Better Dow Betters Do Time!

How Now, Dow!


In a previous blog I gave away an open investing secret – that you can make great returns simply by putting all your money in the simplest of all market indices, The Dow Jones Industrials Average, or Dow as we fondly call it. If you do that you will beat almost all professionally managed mutual funds or even private wealth funds (without special access or inside information). And you will beat all your friends, guaranteed.

Here are some historic numbers going back to 1940:

Average of returns when invested in the Dow for randomly selected  holding periods of

1-Year:    11.95%

5-Years:    70.02%   (Annualized return: 11.20%)

7-Years:    110.64%   (Annualized return: 11.32%)

10-Years:    193.02%   (Annualized return: 11.35%)

20-Years:    741.83%   (Annualized return: 11.24%)

Notice the consistent annualized return of about 11.3%, regardless of the holding period. In this study I took randomly selected 100 starting dates for the investment and held each one to the stated holding period adding in dividends when received. Then I averaged all the returns to get the above numbers.

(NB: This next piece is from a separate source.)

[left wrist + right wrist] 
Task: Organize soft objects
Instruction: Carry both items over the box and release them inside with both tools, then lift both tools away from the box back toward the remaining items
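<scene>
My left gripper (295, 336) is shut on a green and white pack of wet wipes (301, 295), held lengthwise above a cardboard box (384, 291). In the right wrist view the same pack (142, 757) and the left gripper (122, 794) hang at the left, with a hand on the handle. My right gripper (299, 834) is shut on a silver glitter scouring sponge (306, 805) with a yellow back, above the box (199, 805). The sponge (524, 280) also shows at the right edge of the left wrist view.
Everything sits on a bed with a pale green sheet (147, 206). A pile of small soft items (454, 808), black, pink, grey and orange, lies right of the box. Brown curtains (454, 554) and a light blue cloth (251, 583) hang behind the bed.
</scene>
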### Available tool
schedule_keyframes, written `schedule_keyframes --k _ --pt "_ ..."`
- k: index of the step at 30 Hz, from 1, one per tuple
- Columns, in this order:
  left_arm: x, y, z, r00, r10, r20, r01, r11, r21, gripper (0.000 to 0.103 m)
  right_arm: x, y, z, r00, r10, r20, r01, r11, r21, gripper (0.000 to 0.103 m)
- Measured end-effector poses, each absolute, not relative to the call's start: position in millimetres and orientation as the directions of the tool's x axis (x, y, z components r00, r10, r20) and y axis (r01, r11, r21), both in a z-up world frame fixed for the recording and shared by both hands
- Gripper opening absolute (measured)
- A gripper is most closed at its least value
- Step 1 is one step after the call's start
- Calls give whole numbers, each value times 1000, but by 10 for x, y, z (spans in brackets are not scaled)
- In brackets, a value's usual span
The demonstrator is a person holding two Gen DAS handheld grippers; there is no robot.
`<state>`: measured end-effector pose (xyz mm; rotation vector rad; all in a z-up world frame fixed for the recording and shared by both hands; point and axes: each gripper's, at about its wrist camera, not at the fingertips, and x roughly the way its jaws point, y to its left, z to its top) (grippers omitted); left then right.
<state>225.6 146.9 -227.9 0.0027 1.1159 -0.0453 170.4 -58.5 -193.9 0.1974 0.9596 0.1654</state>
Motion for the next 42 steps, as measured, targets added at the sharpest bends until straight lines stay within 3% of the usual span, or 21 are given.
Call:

The annualized expected return is the same regardless of how long you hold the investment. However here’s another interesting number – the number of the 100 holding periods where I lost money. Take a look:

Number of times I lost money (out of 100 random tries) for holding periods of:

1-Year:    22

5-Years:    6

7-Years:    2

20-Years:  0

Mind boggling. In the period from 1940 to 2011 we have had bubbles, crashes, wars, stagflation, the oil crises, the dotcom bust and the financial meltdown of 2008 – and yet only 2% of the time would you lose your money if you held the Dow for a randomly selected 7 year period! This reveals another interesting characteristic of the Dow. If you don’t need the money in the immediate future and are willing to lock in your investment for some years,  you reduce the investment risk to bond-like levels without losing the annual return of about 11.3% compounded! (For the numerically minded, the annual sigma for the Dow held for 7 years is: 6%, versus 16% for a one-year holding period. 7-year corporate bonds are 4-8% sigma – with much lower returns, of course)

Below is a chart showing returns for 7-year holdings since 1940 (buying the Dow at the beginning of each year and selling at the end of 7 years – including dividends, of course):

As you can see we had only one period out of 64 where we lost money – in the seventies malaise – and even that was a small loss.

Over a 20-year holding period the chart was even more amazing. We never failed to double our money in any period!

So the moral of the story – if you can afford to lock up your money invest it in the Dow, reinvest the dividends and forget it. You will get the benefit of highly reduced risk due to time diversification and you will most likely beat all professionally managed funds. You will have to spend minimal time managing your money and can go on and have a life free of worry.

If you are a twenty-five year old starting a career say and want to contribute regularly to an IRA, where should you invest your money? REIT’s, Palladium futures, gold coins, Google or Netflix? No, invest it in the boring index, the Dow. By the time you are 60 and eligible to withdraw you will have a fortune, accumulating tax deferred and compounding at an 11.3% annual rate through all the ups and downs of the economy!